▶ [EXERCISE DATA]
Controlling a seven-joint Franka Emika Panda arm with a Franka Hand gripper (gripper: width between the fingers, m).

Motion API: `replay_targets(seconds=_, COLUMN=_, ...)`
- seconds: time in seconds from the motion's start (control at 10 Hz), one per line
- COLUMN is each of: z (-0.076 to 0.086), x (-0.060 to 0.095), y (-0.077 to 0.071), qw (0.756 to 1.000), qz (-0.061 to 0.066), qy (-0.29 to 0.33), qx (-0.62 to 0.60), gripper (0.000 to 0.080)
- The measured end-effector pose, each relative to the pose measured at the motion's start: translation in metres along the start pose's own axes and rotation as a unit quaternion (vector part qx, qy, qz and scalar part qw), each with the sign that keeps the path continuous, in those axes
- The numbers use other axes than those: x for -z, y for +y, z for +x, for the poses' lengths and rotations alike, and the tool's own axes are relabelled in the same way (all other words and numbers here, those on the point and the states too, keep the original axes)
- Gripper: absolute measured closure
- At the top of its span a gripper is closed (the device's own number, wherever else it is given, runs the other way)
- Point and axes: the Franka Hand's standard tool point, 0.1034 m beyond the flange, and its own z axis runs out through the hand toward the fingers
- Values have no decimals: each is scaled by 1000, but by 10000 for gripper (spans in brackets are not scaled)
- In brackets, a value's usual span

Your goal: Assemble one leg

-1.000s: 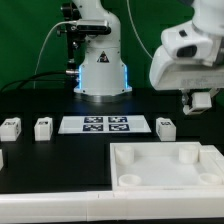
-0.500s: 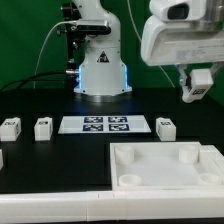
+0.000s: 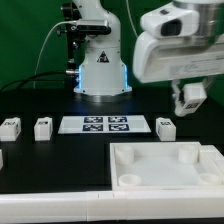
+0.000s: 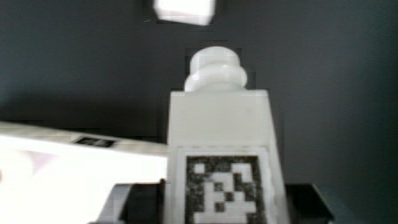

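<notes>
The gripper [image 3: 190, 100] is closed on the leg [image 4: 222, 130] and holds it in the air above the table [image 3: 60, 165]. Another leg [image 3: 166, 127] stands beside the marker board [image 3: 97, 124], on the exterior view's right.

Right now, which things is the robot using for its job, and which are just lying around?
For the job: the held leg, the gripper, the white socketed tray.

Lying about: three spare legs, the marker board.
</notes>
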Motion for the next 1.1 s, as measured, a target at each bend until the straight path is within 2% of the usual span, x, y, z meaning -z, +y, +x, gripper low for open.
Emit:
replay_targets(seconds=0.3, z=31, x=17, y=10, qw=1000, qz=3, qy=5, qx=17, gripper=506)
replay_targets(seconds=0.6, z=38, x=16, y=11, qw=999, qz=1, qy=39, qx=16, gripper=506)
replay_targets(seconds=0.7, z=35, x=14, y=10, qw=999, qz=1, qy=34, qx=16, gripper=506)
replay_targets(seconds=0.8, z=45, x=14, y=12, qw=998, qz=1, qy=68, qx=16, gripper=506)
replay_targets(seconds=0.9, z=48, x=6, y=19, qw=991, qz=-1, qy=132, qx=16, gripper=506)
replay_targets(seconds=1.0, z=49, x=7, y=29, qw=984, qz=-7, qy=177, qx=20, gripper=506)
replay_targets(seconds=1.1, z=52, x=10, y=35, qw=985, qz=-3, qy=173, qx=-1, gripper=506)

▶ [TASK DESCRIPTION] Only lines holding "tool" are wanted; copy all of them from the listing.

▶ [EXERCISE OUTPUT]
- The numbers use other axes than those: x for -z, y for +y, z for +x, for the poses' lengths and rotations alike, and the tool's own axes are relabelled in the same way (all other words and numbers here, those on the point and the states too, keep the original axes)
- Point and axes: the Franka Hand's standard tool point, 0.1034 m beyond the flange, and its own z axis runs out through the hand toward the fingers

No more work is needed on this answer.